Top of INPUT FOR THIS TASK
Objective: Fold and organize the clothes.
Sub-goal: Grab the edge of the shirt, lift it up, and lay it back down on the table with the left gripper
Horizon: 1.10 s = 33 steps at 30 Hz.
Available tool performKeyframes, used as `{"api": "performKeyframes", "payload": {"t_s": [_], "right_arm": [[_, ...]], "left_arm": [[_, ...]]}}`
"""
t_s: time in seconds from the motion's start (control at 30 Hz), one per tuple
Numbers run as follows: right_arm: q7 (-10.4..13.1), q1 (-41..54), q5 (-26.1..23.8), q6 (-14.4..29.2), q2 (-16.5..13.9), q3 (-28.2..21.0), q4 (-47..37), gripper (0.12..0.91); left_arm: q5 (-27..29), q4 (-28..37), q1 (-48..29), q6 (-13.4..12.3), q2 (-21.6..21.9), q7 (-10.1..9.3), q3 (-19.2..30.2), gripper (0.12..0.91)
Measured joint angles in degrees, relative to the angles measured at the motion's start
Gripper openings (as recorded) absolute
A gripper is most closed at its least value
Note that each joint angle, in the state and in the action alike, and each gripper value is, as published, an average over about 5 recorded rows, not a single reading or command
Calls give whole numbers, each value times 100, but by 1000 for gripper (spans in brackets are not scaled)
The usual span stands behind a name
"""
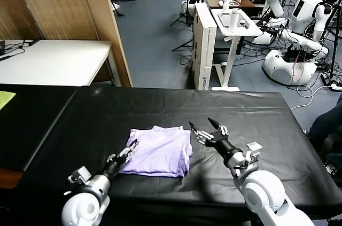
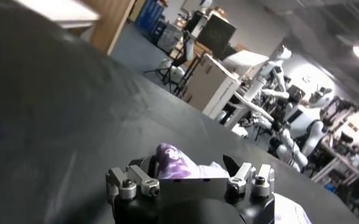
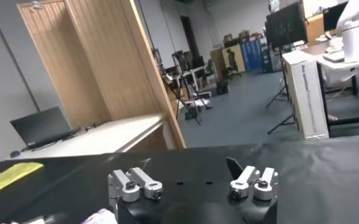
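The lavender T-shirt (image 1: pixel 160 151) lies folded into a rough square on the black table (image 1: pixel 256 124), near the front edge. My left gripper (image 1: pixel 130 147) is low at the shirt's left edge. In the left wrist view its jaws (image 2: pixel 188 165) stand wide apart, with a raised fold of the shirt (image 2: pixel 172 163) showing its darker purple print between them. My right gripper (image 1: pixel 202 124) is open and empty, held just above the table to the right of the shirt's far right corner. It also shows in the right wrist view (image 3: pixel 188 165).
A yellow-green cloth (image 1: pixel 5 98) lies at the table's far left edge, also in the right wrist view (image 3: pixel 11 175). Beyond the table stand a white table (image 1: pixel 53 60), a wooden partition (image 1: pixel 101 23), a white box (image 1: pixel 204 44) and other robots (image 1: pixel 299 33).
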Motion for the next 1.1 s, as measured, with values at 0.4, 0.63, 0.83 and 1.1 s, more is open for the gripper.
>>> {"api": "performKeyframes", "payload": {"t_s": [0.4, 0.63, 0.83, 1.1], "right_arm": [[10, -62, -82, 2, 22, 3, 43, 907], [-3, -81, -181, 34, 35, -4, 43, 907], [-11, -105, -289, 69, 75, -9, 20, 907], [-7, -177, -561, 126, 107, 97, -51, 907]], "left_arm": [[-184, 75, 27, 33, -43, 7, -11, 880], [-424, 114, 8, 128, -48, -48, -31, 536], [-396, 50, -1, 133, 2, -116, -42, 201], [134, -254, -49, 62, 437, -197, -172, 177]]}}
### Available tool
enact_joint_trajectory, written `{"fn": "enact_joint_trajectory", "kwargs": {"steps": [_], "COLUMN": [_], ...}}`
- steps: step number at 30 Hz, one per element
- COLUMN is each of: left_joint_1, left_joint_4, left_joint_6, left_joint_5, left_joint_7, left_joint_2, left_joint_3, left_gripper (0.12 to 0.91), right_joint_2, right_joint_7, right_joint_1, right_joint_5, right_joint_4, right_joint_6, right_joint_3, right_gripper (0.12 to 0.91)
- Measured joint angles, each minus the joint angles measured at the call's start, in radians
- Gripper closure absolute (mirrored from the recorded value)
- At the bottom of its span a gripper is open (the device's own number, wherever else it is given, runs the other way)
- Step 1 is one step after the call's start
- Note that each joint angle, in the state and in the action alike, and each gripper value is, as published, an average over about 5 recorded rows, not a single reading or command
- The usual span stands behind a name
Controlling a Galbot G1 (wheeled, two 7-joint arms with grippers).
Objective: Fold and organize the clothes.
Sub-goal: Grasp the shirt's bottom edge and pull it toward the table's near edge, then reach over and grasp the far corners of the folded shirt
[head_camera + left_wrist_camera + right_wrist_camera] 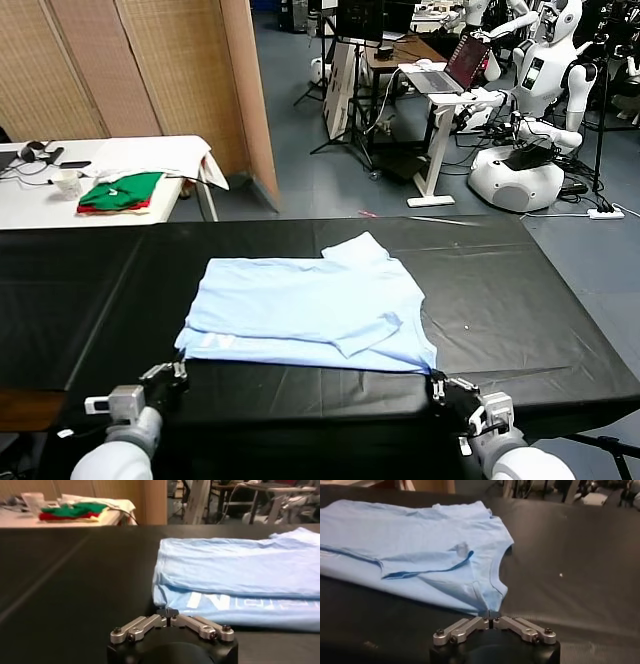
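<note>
The pale light-blue T-shirt (300, 310) lies partly folded on the black table (520, 300), a sleeve laid over its middle. My left gripper (172, 375) is shut at the shirt's near left corner. In the left wrist view the closed gripper (169, 612) meets the hem of the shirt (240, 570) below the white lettering. My right gripper (437, 385) is shut on the near right corner. In the right wrist view the shirt (410, 545) draws to a point at the closed gripper (490, 614).
Green and red garments (120, 192) lie on a white side table (130, 150) at the far left, also in the left wrist view (72, 511). A wooden partition (150, 70) stands behind it. Other robots (530, 150) and desks stand at the far right.
</note>
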Motion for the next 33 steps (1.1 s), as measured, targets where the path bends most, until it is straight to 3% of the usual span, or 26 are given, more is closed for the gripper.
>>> {"fn": "enact_joint_trajectory", "kwargs": {"steps": [3,5,9,11,14,16,20,23,27,33], "left_joint_1": [0.030,0.050,0.088,0.104,0.127,0.140,0.154,0.139,0.062,-0.152], "left_joint_4": [-0.016,-0.025,-0.046,-0.058,-0.077,-0.094,-0.136,-0.172,-0.197,-0.128], "left_joint_6": [0.007,0.011,0.027,0.038,0.070,0.107,0.205,0.265,0.311,0.333], "left_joint_5": [0.003,0.003,-0.001,-0.013,-0.044,-0.062,-0.090,-0.126,-0.229,-0.463], "left_joint_7": [-0.002,-0.003,-0.023,-0.045,-0.089,-0.115,-0.128,-0.125,-0.125,-0.073], "left_joint_2": [0.010,0.015,0.019,0.019,0.019,0.019,0.016,0.018,0.036,0.067], "left_joint_3": [-0.015,-0.024,-0.037,-0.040,-0.044,-0.051,-0.075,-0.097,-0.121,-0.108], "left_gripper": [0.884,0.884,0.881,0.840,0.689,0.557,0.312,0.172,0.127,0.123], "right_joint_2": [0.000,0.000,-0.004,-0.009,-0.016,-0.020,-0.028,-0.035,-0.043,-0.041], "right_joint_7": [0.009,0.012,0.020,0.023,0.024,0.024,0.028,0.036,0.043,0.042], "right_joint_1": [-0.013,-0.022,-0.035,-0.038,-0.033,-0.021,0.042,0.132,0.273,0.492], "right_joint_5": [-0.001,-0.002,-0.003,-0.002,0.009,0.030,0.073,0.111,0.164,0.207], "right_joint_4": [0.021,0.036,0.068,0.088,0.118,0.131,0.127,0.092,0.001,-0.173], "right_joint_6": [0.000,0.000,0.000,0.000,0.000,0.000,-0.001,-0.001,-0.001,0.000], "right_joint_3": [0.000,0.001,0.006,0.011,0.021,0.029,0.032,0.016,-0.023,-0.099], "right_gripper": [0.857,0.784,0.546,0.414,0.235,0.159,0.121,0.119,0.118,0.118]}}
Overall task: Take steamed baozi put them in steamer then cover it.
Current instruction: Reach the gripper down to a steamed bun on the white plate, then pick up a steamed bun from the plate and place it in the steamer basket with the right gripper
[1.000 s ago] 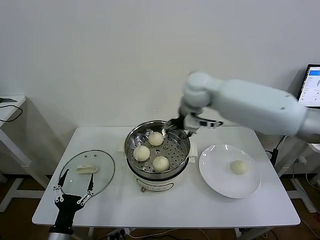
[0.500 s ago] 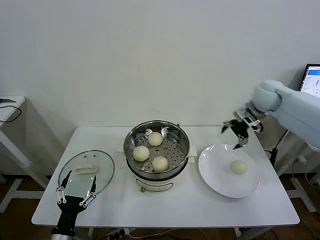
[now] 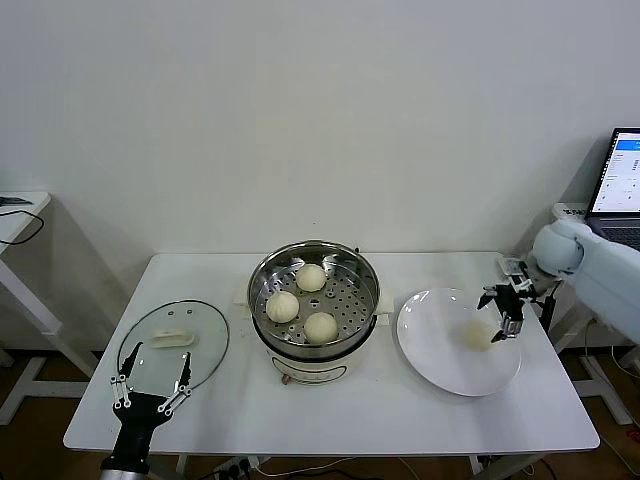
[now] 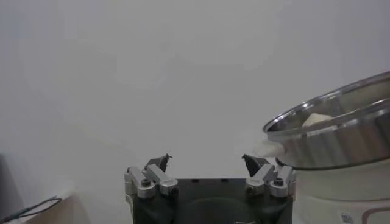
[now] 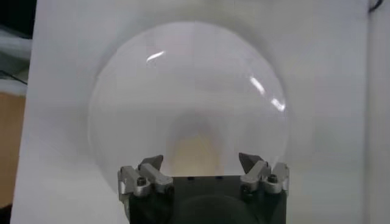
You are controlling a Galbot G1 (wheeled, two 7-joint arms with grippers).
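Note:
The steamer [image 3: 313,352] stands open at the table's middle with three steamed baozi [image 3: 311,277] [image 3: 283,306] [image 3: 321,327] on its perforated tray. One more baozi [image 3: 476,336] lies on the white plate [image 3: 430,345] to the right. My right gripper [image 3: 501,316] hangs open at that bun's right side, nothing held. In the right wrist view the bun [image 5: 196,152] sits just ahead of the open right gripper [image 5: 201,161] on the plate [image 5: 152,103]. The glass cover [image 3: 205,345] lies flat at the left. My left gripper [image 3: 152,385] waits open at its near edge.
A laptop [image 3: 622,175] stands beyond the table's right end, close to my right arm. A side table [image 3: 20,215] is at the far left. In the left wrist view the steamer's rim [image 4: 341,131] rises to one side of the open left gripper [image 4: 206,161].
My right arm has swung from the steamer's back rim over to the right and come down beside the bun on the plate. The left arm has stayed in place.

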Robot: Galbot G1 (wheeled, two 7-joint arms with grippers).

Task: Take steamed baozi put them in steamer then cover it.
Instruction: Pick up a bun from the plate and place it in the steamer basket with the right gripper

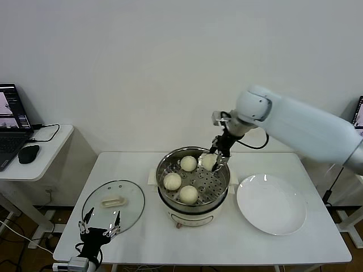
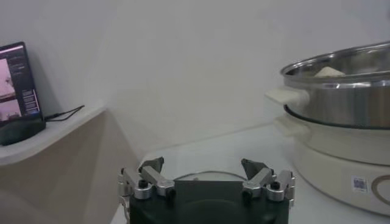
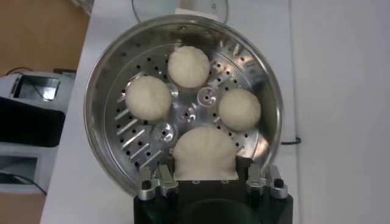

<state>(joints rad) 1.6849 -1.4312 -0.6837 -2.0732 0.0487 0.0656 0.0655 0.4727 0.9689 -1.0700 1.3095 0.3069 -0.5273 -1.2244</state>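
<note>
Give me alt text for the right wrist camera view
The right gripper holds a steamed baozi over the steamer, where three more baozi sit on the perforated floor. The steamer stands on a white table.

No text, brand or number can be read. A small square code label [image 2: 359, 183] sits on the cream pot base [image 2: 341, 164], too small to make out. The laptop screen [image 1: 11, 110], at nine o'clock, shows only illegible windows.
</note>
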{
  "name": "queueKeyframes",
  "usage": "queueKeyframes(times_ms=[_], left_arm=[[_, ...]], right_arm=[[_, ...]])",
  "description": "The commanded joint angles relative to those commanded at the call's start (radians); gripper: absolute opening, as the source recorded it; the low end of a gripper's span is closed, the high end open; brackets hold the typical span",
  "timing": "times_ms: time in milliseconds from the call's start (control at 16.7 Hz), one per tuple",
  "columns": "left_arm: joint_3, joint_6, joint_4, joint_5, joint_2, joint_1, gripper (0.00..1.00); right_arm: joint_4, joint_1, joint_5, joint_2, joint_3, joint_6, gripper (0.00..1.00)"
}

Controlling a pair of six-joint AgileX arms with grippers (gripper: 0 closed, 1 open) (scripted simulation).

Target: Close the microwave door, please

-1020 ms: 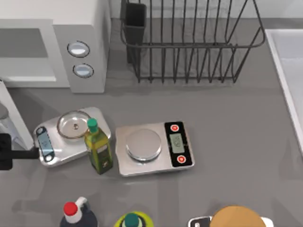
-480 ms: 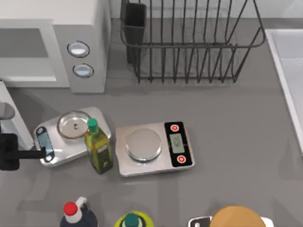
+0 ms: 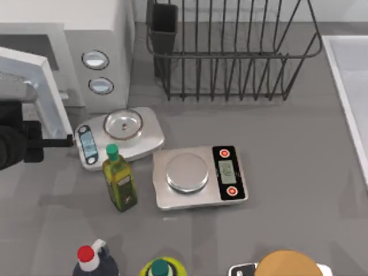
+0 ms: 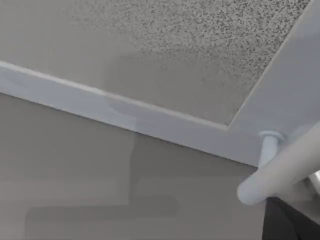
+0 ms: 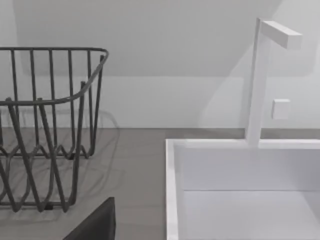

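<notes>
The white microwave [image 3: 98, 23] stands at the back left, its grey panel [image 3: 106, 72] carrying two round knobs. The microwave door [image 3: 49, 98] stands partly open, angled out from the front toward the left. My left gripper [image 3: 52, 140] is dark and sits at the door's outer lower edge, against it. In the left wrist view the door's speckled grey window [image 4: 175, 50] and its white bar handle [image 4: 280, 170] are very close. A dark edge of my right gripper [image 5: 95, 225] lies low in the right wrist view, far from the microwave.
Silver scales with a round dish [image 3: 118, 133] lie just in front of the knob panel. An oil bottle [image 3: 119, 181] and flat scales [image 3: 198, 177] are beside them. A wire dish rack [image 3: 230, 52] is at the back, a white sink [image 3: 351, 86] at the right, and bottles [image 3: 92, 261] along the front edge.
The door swung from wide open toward the microwave front, my left gripper moving up with it. The round-dish scales slid up and right; the flat scales shifted right.
</notes>
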Motion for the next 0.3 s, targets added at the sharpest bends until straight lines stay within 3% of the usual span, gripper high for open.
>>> queueKeyframes(times_ms=[300], left_arm=[[0.056,0.007,0.048,0.004,0.114,0.005,0.00]], right_arm=[[0.000,0.000,0.000,0.000,0.000,0.000,1.00]])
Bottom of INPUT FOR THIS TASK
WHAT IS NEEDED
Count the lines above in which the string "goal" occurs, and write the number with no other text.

EXERCISE RESULT
2